WHAT THE TASK ASKS:
Please copy, exactly as they appear below, the lines from the one containing "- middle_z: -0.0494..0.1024" through the one containing "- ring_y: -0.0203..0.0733".
-- DATA SHOWN follows --
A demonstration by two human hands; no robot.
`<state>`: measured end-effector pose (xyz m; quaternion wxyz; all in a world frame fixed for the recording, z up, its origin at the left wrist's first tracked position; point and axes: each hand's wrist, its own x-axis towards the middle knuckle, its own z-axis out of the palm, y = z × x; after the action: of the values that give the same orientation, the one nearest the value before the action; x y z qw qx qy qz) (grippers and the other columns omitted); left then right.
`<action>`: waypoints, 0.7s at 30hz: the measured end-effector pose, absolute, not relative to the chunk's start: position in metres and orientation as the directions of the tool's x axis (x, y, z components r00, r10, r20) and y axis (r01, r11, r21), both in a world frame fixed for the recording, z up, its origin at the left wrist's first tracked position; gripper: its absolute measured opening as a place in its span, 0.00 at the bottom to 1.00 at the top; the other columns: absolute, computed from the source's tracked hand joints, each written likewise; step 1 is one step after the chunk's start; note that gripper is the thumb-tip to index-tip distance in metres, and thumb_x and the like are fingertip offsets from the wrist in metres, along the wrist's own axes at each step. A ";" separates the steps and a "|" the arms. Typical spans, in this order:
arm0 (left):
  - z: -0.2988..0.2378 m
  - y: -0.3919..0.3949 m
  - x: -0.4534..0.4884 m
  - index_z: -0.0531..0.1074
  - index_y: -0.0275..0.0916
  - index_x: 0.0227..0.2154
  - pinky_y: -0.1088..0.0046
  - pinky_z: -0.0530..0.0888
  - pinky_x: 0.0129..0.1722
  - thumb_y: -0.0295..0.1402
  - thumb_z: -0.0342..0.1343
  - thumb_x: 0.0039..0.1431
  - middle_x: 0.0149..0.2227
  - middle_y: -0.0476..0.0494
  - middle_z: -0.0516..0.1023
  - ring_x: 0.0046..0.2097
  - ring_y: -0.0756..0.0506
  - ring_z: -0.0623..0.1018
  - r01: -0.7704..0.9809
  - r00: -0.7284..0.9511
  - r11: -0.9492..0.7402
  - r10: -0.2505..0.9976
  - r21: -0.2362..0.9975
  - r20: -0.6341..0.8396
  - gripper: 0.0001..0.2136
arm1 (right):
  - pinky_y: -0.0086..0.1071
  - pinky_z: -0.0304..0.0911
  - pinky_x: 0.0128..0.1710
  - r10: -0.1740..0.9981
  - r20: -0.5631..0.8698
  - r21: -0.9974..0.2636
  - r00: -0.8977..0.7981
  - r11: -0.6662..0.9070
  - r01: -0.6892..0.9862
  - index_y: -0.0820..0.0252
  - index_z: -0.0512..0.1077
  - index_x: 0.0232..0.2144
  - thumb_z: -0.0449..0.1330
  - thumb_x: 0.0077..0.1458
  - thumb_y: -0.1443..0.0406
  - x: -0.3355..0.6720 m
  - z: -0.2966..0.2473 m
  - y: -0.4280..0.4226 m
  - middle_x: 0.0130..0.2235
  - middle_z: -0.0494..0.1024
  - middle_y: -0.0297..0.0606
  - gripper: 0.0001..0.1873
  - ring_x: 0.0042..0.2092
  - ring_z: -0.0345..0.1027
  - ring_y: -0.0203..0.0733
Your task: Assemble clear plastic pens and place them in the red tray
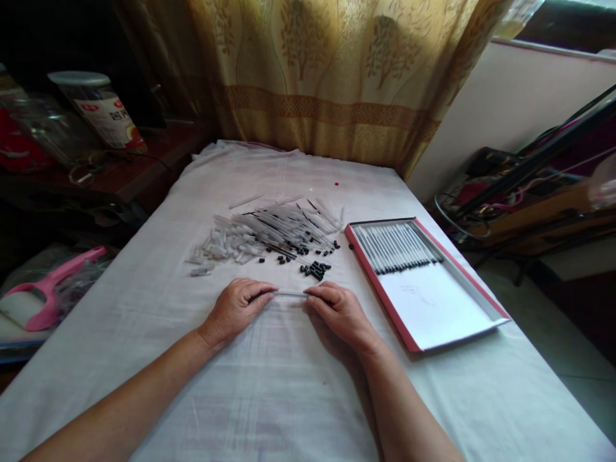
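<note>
My left hand (240,303) and my right hand (339,310) pinch the two ends of one thin pen (290,294), held level above the white cloth. Its middle looks clear and slim; both ends are hidden in my fingers. Just beyond my hands lie small black plugs (315,269) in a loose cluster. Behind them is a pile of clear pen barrels (279,221) with dark refills among them. Clear caps (221,244) are heaped at the pile's left side. To the right, a shallow red-edged box (409,301) holds a row of pens (397,247) with black ends.
A white cloth (192,398) covers the table. Gold curtains (332,64) hang behind its far edge. On the left are a dark shelf with a lidded jar (103,112) and a pink-handled tape dispenser (52,289). A tiny red bit (336,184) lies far back.
</note>
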<state>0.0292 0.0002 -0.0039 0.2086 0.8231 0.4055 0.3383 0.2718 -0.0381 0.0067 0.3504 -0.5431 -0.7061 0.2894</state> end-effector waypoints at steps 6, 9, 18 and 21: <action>-0.003 -0.001 0.026 0.80 0.43 0.38 0.69 0.74 0.37 0.38 0.55 0.64 0.33 0.46 0.84 0.34 0.46 0.81 0.487 0.443 -0.607 0.791 0.628 0.422 0.09 | 0.32 0.66 0.36 0.963 0.185 -0.784 -0.196 0.264 0.561 0.54 0.81 0.38 0.58 0.60 0.63 0.267 0.004 -0.037 0.32 0.78 0.38 0.11 0.35 0.73 0.41; -0.002 0.000 0.025 0.80 0.43 0.38 0.70 0.74 0.37 0.37 0.55 0.64 0.32 0.46 0.83 0.34 0.47 0.80 0.460 0.452 -0.623 0.778 0.633 0.437 0.09 | 0.31 0.66 0.36 0.957 0.190 -0.775 -0.219 0.283 0.565 0.55 0.81 0.38 0.57 0.61 0.64 0.266 0.004 -0.036 0.32 0.77 0.38 0.11 0.34 0.72 0.40; -0.007 0.001 0.027 0.78 0.43 0.40 0.69 0.75 0.44 0.38 0.54 0.61 0.38 0.45 0.83 0.41 0.45 0.80 0.498 0.363 -0.478 0.873 0.724 0.326 0.10 | 0.31 0.67 0.38 0.957 0.195 -0.724 -0.217 0.290 0.626 0.57 0.79 0.39 0.56 0.61 0.65 0.262 0.010 -0.036 0.34 0.79 0.38 0.11 0.36 0.73 0.40; -0.011 0.003 0.028 0.73 0.40 0.50 0.68 0.76 0.46 0.39 0.53 0.61 0.45 0.41 0.81 0.44 0.45 0.80 0.451 0.277 -0.371 0.923 0.812 0.268 0.16 | 0.33 0.68 0.39 0.961 0.237 -0.703 -0.139 0.269 0.658 0.56 0.78 0.41 0.55 0.60 0.64 0.274 0.021 -0.034 0.37 0.80 0.40 0.12 0.38 0.75 0.42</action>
<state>0.0275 0.0027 -0.0109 0.3112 0.7360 0.4665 0.3792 0.2741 -0.0344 0.0210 0.3391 -0.5617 -0.7207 0.2237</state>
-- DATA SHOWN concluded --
FINISHED EXERCISE:
  - middle_z: -0.0494..0.1024
  - middle_y: -0.0297..0.0606
  - gripper: 0.0001..0.1873
  - ring_x: 0.0042..0.2092
  - ring_z: -0.0345..0.1027
  - ring_y: -0.0203..0.0733

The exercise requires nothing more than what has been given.